### TASK TO COMPLETE
Go from the first line below to the one with "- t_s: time" and print each line exactly.

"""

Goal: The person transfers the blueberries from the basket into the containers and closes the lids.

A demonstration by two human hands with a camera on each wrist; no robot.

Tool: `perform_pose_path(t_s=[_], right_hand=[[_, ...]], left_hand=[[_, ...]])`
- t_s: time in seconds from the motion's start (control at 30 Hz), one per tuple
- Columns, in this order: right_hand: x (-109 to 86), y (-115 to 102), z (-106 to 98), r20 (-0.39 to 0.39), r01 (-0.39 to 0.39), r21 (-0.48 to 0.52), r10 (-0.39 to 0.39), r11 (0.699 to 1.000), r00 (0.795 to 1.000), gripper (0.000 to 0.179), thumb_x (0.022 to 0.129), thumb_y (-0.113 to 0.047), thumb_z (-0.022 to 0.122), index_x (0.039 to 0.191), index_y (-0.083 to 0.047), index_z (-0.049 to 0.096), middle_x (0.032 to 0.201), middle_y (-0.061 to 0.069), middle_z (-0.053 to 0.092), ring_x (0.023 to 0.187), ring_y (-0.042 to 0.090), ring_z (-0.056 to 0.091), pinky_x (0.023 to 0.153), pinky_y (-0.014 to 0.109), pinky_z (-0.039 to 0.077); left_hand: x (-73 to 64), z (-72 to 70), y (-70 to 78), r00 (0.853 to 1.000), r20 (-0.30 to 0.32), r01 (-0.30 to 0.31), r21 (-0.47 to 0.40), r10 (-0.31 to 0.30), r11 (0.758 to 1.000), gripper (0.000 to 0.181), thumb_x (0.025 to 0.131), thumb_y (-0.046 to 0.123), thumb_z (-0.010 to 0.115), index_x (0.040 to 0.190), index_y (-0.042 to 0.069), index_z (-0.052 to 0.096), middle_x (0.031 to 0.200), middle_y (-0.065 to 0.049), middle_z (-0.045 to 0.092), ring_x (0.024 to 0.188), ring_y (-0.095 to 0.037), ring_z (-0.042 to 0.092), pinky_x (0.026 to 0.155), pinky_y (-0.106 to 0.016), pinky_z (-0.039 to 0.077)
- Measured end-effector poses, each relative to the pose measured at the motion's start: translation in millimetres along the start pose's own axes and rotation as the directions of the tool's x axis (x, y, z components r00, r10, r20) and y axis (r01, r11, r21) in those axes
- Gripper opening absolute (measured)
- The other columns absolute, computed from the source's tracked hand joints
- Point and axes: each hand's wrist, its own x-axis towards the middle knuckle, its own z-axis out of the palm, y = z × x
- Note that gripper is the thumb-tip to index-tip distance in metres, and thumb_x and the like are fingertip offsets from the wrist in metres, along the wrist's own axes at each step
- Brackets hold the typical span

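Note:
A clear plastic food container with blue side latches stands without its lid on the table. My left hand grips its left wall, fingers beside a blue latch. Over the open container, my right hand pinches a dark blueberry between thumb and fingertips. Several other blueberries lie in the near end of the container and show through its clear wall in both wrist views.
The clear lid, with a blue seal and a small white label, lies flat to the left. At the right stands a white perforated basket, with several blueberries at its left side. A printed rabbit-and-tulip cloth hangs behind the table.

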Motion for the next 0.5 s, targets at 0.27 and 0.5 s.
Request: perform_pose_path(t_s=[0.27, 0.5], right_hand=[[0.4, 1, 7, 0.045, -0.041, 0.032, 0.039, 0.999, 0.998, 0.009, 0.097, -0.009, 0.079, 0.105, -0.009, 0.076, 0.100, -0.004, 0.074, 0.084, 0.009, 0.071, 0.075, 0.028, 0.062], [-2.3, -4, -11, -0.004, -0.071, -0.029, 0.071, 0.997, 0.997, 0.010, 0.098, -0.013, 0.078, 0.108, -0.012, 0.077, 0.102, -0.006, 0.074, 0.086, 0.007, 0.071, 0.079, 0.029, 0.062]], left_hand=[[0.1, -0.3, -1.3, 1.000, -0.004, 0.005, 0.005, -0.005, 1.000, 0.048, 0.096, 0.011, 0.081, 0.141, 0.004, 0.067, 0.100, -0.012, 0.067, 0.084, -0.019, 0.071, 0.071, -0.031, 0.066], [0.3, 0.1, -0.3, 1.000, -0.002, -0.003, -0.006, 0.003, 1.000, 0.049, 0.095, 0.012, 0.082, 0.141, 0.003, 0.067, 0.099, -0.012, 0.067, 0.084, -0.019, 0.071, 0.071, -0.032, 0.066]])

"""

### OUTPUT
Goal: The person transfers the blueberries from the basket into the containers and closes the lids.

A demonstration by two human hands with a camera on each wrist; no robot.

Tool: `perform_pose_path(t_s=[_], right_hand=[[_, ...]], left_hand=[[_, ...]])`
- t_s: time in seconds from the motion's start (control at 30 Hz), one per tuple

The output is complete as it stands.